● **Task**:
Reproduce, please, only the lines from the first line below to the line containing "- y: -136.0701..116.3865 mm", inclusive.

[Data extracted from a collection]
□ □ □
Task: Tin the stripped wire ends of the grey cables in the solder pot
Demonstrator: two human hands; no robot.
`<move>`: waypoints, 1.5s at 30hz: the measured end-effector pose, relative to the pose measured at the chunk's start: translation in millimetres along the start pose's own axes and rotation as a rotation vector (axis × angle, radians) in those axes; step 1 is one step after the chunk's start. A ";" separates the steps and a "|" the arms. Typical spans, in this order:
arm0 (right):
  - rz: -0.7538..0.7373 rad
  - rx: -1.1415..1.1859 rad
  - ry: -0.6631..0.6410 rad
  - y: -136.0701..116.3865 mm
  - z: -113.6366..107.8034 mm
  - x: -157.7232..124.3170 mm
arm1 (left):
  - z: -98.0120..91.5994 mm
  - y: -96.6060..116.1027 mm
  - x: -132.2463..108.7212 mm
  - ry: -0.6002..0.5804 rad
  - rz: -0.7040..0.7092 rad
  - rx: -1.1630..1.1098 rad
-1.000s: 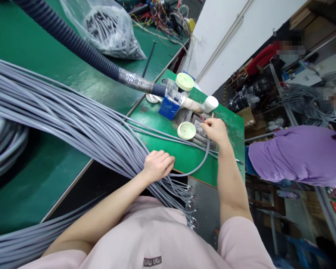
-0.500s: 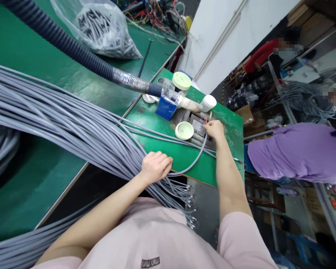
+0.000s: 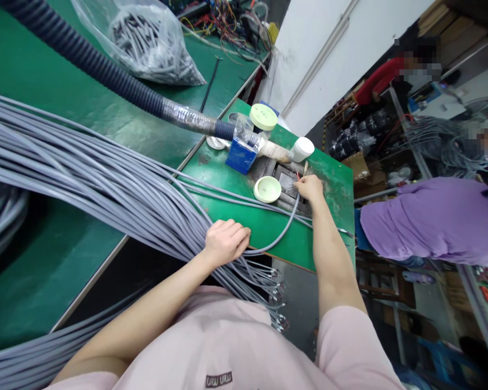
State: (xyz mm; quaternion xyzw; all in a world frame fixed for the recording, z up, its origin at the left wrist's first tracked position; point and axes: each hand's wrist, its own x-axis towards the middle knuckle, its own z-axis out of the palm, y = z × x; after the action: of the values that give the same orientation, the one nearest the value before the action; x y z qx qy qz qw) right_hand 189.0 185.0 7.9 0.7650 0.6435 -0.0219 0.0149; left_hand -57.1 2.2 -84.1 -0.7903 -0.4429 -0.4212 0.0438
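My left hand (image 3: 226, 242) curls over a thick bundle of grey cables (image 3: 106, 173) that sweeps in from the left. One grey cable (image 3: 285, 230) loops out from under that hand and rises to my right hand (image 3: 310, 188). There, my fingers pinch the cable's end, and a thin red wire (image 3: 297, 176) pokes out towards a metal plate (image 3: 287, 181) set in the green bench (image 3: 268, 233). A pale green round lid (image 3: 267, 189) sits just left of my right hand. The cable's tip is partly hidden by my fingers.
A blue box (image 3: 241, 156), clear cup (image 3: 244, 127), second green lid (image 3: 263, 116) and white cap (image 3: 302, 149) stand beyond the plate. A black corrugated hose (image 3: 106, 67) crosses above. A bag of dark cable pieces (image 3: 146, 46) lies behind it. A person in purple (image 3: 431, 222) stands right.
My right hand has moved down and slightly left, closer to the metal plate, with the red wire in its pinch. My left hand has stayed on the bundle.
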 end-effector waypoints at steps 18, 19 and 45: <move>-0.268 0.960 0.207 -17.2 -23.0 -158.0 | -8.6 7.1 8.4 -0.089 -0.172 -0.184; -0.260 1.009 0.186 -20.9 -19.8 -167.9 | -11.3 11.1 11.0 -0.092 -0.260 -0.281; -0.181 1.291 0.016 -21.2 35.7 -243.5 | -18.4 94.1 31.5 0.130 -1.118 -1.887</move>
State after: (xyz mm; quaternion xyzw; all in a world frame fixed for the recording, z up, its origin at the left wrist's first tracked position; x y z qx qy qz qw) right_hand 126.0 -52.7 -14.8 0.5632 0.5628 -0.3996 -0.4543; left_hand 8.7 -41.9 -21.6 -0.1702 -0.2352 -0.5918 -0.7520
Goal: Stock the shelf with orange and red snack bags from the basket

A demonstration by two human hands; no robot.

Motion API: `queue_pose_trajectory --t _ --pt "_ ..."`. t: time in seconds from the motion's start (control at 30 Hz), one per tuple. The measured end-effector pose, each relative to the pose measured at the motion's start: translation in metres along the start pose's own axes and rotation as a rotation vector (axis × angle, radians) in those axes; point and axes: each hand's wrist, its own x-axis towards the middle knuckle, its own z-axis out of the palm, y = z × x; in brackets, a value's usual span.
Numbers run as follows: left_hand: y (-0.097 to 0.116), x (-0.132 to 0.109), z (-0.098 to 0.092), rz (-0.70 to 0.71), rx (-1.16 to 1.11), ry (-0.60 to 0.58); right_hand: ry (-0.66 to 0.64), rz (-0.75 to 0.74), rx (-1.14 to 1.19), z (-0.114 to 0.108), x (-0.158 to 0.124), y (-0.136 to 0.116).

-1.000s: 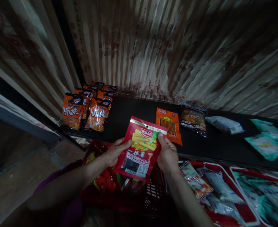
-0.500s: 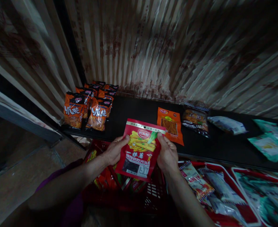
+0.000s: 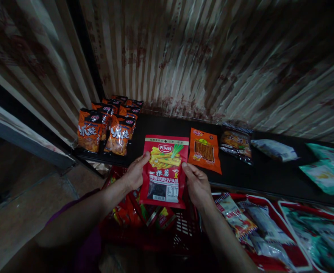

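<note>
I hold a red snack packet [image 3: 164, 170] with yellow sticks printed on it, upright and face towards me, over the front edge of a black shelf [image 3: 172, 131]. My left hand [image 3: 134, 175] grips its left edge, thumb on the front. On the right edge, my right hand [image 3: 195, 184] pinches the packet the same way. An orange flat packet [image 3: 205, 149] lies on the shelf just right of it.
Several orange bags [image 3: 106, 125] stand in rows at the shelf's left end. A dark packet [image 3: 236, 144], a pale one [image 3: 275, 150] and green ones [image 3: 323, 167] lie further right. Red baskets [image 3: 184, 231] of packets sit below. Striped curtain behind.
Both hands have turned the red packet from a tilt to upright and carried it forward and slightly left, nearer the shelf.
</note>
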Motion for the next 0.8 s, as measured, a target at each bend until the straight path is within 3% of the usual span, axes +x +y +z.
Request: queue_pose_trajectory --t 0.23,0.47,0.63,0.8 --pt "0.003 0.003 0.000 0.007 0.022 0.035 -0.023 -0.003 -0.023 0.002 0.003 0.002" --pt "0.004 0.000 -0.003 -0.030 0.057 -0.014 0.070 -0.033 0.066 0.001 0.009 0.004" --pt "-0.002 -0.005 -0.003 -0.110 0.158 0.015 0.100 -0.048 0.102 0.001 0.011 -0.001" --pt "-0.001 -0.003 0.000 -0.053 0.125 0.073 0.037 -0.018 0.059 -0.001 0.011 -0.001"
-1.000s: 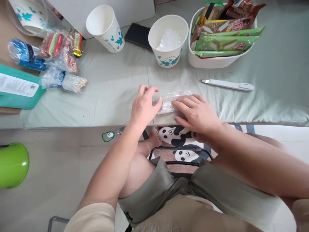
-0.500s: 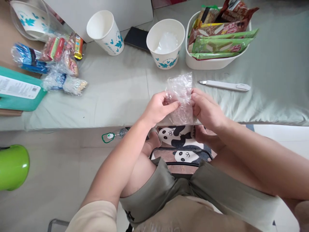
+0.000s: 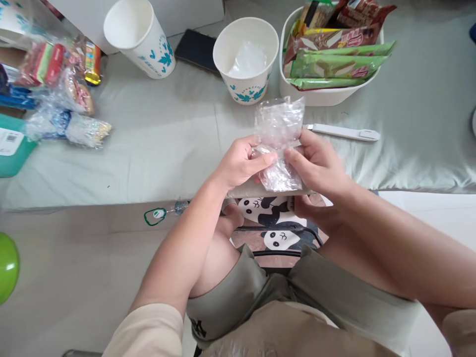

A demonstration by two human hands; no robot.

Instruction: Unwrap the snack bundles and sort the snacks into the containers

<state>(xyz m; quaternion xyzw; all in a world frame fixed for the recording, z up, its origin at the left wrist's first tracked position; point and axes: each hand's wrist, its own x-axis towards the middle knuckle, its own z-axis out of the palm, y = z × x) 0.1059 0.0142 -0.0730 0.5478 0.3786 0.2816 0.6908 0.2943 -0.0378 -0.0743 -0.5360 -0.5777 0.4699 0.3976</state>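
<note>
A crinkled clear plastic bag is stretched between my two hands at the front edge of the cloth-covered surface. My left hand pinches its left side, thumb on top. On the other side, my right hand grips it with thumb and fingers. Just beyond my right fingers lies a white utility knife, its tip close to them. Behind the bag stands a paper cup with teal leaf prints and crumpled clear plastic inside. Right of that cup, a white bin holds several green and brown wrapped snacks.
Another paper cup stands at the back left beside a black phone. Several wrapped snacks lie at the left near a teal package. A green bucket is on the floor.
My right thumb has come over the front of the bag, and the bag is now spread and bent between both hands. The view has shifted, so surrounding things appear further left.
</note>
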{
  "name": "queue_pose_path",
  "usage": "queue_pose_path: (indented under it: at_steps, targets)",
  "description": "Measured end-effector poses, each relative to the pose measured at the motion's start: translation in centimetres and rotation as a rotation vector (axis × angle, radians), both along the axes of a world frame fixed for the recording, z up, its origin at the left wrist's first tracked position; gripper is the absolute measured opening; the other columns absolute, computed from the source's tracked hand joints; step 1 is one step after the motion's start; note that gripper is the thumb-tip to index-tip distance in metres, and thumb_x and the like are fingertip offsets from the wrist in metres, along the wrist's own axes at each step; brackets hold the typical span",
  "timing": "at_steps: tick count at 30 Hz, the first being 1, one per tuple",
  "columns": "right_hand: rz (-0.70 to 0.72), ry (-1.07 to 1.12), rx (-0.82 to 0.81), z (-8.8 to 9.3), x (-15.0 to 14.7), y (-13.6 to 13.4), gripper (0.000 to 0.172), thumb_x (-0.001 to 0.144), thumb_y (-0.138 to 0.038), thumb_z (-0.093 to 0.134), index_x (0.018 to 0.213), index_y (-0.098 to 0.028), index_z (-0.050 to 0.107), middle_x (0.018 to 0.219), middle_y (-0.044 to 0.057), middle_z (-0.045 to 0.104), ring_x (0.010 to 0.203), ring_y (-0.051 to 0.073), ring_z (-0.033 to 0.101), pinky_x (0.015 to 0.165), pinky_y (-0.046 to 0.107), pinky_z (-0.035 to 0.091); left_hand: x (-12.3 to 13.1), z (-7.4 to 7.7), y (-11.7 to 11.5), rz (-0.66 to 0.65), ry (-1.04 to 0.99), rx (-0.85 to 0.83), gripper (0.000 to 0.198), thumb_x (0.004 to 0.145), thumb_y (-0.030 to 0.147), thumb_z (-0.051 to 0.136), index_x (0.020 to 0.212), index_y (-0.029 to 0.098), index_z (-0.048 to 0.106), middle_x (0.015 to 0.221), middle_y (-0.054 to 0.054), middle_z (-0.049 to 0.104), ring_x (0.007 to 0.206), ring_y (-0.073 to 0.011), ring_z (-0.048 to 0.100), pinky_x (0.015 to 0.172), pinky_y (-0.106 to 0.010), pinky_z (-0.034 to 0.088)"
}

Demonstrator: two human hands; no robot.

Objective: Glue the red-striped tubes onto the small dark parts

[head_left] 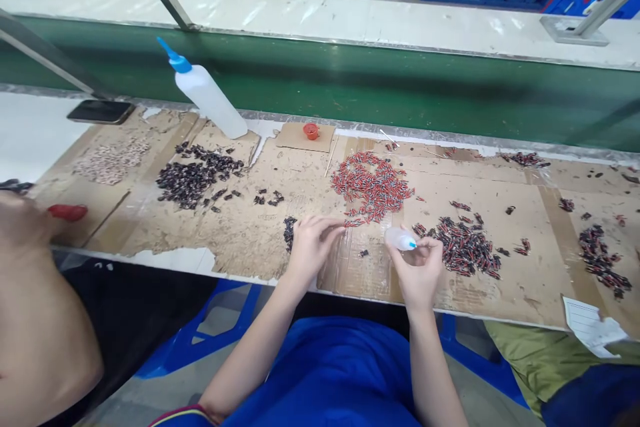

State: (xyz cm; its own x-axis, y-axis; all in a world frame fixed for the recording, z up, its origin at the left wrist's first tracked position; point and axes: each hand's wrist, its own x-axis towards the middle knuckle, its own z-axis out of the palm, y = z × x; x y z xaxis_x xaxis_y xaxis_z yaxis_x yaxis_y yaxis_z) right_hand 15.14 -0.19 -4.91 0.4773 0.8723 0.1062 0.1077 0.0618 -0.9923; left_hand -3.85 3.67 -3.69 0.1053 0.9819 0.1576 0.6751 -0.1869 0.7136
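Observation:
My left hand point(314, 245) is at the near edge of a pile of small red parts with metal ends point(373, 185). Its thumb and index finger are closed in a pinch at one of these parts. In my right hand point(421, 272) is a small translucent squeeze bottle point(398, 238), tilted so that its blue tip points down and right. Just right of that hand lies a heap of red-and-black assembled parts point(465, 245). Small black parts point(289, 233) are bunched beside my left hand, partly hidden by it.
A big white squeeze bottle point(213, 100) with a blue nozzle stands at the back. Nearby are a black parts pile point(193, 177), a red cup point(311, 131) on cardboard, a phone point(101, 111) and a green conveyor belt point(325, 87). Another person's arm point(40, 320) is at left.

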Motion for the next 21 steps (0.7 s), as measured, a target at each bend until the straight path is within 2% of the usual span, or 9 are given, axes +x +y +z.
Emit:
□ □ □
● **Task output**:
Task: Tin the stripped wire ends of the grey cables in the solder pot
Demonstrator: two human hands; no robot.
`<move>`: waypoints, 1.5s at 30hz: the measured end-effector pose, relative to the pose measured at the chunk's start: translation in millimetres along the start pose's own axes and rotation as a rotation vector (axis × angle, radians) in those axes; step 1 is one step after the chunk's start. A ";" separates the steps and a "|" the arms. Typical spans, in this order:
arm0 (right):
  - rz: -0.7538..0.7373 rad
  - rx: -1.1415..1.1859 rad
  - ry: -0.6631..0.6410 rad
  - y: -136.0701..116.3865 mm

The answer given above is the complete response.